HuH7.5.1 hepatoma cells were infected with HCV-JFH1. Following infection, cells were harvested and RNA was extracted at the indicated time points. (a) splicing of XBP-1 was measured by RT-PCR. Gene expression levels of (b) GADD34 (c) p58ipk (d) ERDJ4 (e) ATF3 and (f) ATF4 were determined by real-time PCR relative to b-actin. Results are means±S.D. of 3 experiments. * = p<0.05 (ANOVA, one way) versus non-infected cells.
ER stress/UPR pathways are interrelated to inflammatory pathways via IRE1/TRAF2. We therefore looked at associated inflammatory pathways with regard to ER stress. We observed a marked increase in the phosphorylation of JNK, peaking on days 3–4 in parallel to the peak of viral replication and the activation of the three arms of the UPR (Figure S3b). These results suggest that inflammatory pathways are activated in tandem to UPR pathways.
We conclude that the IRE1-XBP-1-ERdj4-p58ipkand PERK-eIF2α-ATF4-ATF3-CHOP-GADD34 pathways are activated following HCV infection. ATF6 was cleaved, a marker of its activation. Downstream target genes of ATF6 were not investigated in our study.
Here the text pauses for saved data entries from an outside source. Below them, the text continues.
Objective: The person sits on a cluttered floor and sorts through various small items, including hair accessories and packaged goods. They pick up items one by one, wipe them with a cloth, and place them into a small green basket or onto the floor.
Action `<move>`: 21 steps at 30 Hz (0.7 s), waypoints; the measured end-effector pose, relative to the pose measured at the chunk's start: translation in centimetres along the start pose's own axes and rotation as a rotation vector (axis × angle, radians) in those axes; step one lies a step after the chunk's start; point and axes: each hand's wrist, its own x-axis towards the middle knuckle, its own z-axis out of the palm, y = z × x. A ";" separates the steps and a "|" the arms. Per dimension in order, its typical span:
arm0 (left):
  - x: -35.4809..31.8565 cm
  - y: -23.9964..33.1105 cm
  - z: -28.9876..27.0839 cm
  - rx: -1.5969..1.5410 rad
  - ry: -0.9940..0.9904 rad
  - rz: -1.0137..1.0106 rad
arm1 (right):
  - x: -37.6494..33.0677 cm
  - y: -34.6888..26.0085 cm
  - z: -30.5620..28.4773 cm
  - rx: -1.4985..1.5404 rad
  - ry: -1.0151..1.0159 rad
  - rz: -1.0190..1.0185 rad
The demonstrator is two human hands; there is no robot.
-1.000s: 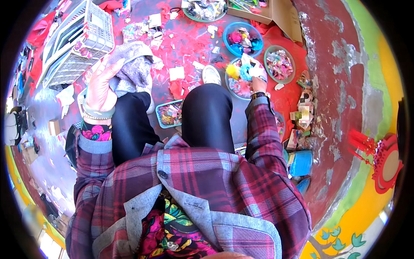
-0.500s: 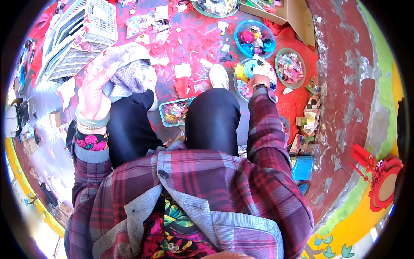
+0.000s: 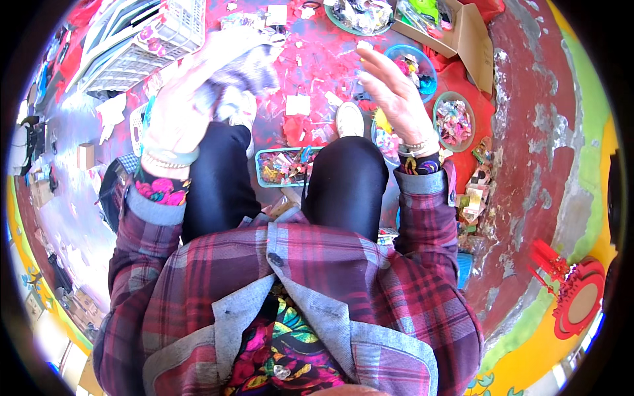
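Observation:
My left hand (image 3: 175, 122), washed out by bright light, is raised above my left knee. A grey fuzzy cloth (image 3: 254, 71), blurred, hangs from its fingers; how they grip it is partly hidden. My right hand (image 3: 399, 102) is lifted over the right side with its fingers stretched out and nothing seen in them. Below it, partly covered, is a basket of small colourful pieces (image 3: 387, 144) with a yellow pompom (image 3: 382, 119). Just beyond stands a blue basket (image 3: 432, 66) of bright trinkets. Between my knees sits a teal-rimmed tray (image 3: 263, 179) of small mixed pieces.
A white plastic crate (image 3: 175, 43) stands at the far left. A round green basket (image 3: 438, 132) and an open cardboard box (image 3: 477, 46) are at the right. Another filled basket (image 3: 337, 23) is at the back. Scraps and a white card (image 3: 298, 105) litter the floor.
My right hand has come up out of the basket, and its fingers have stretched out. My left hand and the grey cloth have moved toward the middle. The view has shifted slightly.

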 end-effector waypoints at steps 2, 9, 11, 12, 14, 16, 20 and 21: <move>0.6 -0.3 0.2 0.235 -0.052 0.051 | 1.4 -3.5 2.9 -0.116 -0.147 -0.203; 1.5 0.3 3.9 -0.296 -0.069 -0.027 | 4.1 -3.8 1.0 0.545 0.061 0.036; 1.5 2.5 2.1 -0.130 0.032 0.013 | 2.8 -4.4 -1.1 0.986 0.221 0.011; 1.3 2.6 -0.2 0.014 -0.024 0.109 | 2.0 -4.7 -1.2 1.061 0.288 0.015; 2.6 2.1 -6.9 0.095 -0.031 0.223 | 0.0 -9.6 -1.0 0.677 0.581 0.147; 3.1 1.6 -14.8 0.148 0.108 0.274 | -2.3 -10.3 1.2 0.644 0.381 0.154; 3.9 -4.6 -23.7 0.443 0.518 0.134 | -2.4 -9.4 6.5 1.033 0.071 0.292; 4.0 -6.4 -24.4 0.435 0.650 0.021 | -2.2 -10.0 6.9 1.067 0.176 0.517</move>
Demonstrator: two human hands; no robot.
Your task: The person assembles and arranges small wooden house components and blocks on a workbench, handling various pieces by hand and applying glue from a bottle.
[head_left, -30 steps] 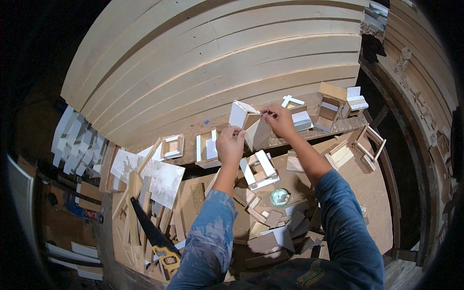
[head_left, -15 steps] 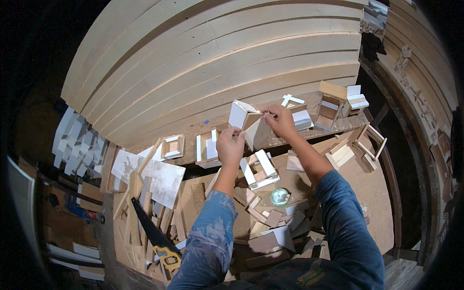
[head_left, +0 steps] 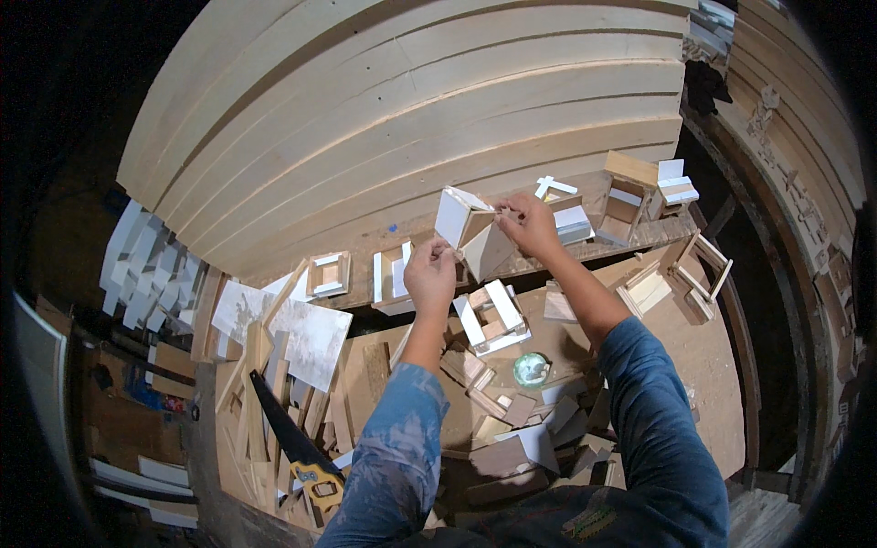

HCV infection induces prolonged activation of the UPR
Because HCV establishes a chronic infection and since the UPR is activated in the course of infection, we wanted to assess whether HCV induces chronic conditions of ER stress. We analyzed cells 14 days after infection, a time point at which the parameters of HCV infection, such as expression of viral RNA and viral proteins, exhibit steady state levels. We compared by real-time PCR the levels of UPR targets at day 14 to their levels at day 1. We observed that markers of UPR activation did not return to their baseline levels 14 days after infection. Both targets of PERK (CHOP and ATF3) and the IRE1 pathways (spliced XBP-1 and p58IPK) were significantly elevated at day 14 relative to day 1 or non infected cells (Figure 3a–d). Similarly, eIF2α phosphorylation remained elevated throughout the infection above baseline (Figure 3e). These results show that HCV infection perturbs the homeostasis of the ER causing a chronic stress, which leads to a sustained activation of the UPR.
HCV infected HuH7.5.1 cells were grown in culture for 14 days and compared to non-infected cells and day 1 post-infection cells. Cells were harvested, RNA extracted and gene expression levels were determined by real-time PCR and normalized to b-actin expression. Results are means±S.D. of 3 independent experiments. * = p<0.05 (ANOVA, one way) for day 14 versus non-infected and day 1 infected cells.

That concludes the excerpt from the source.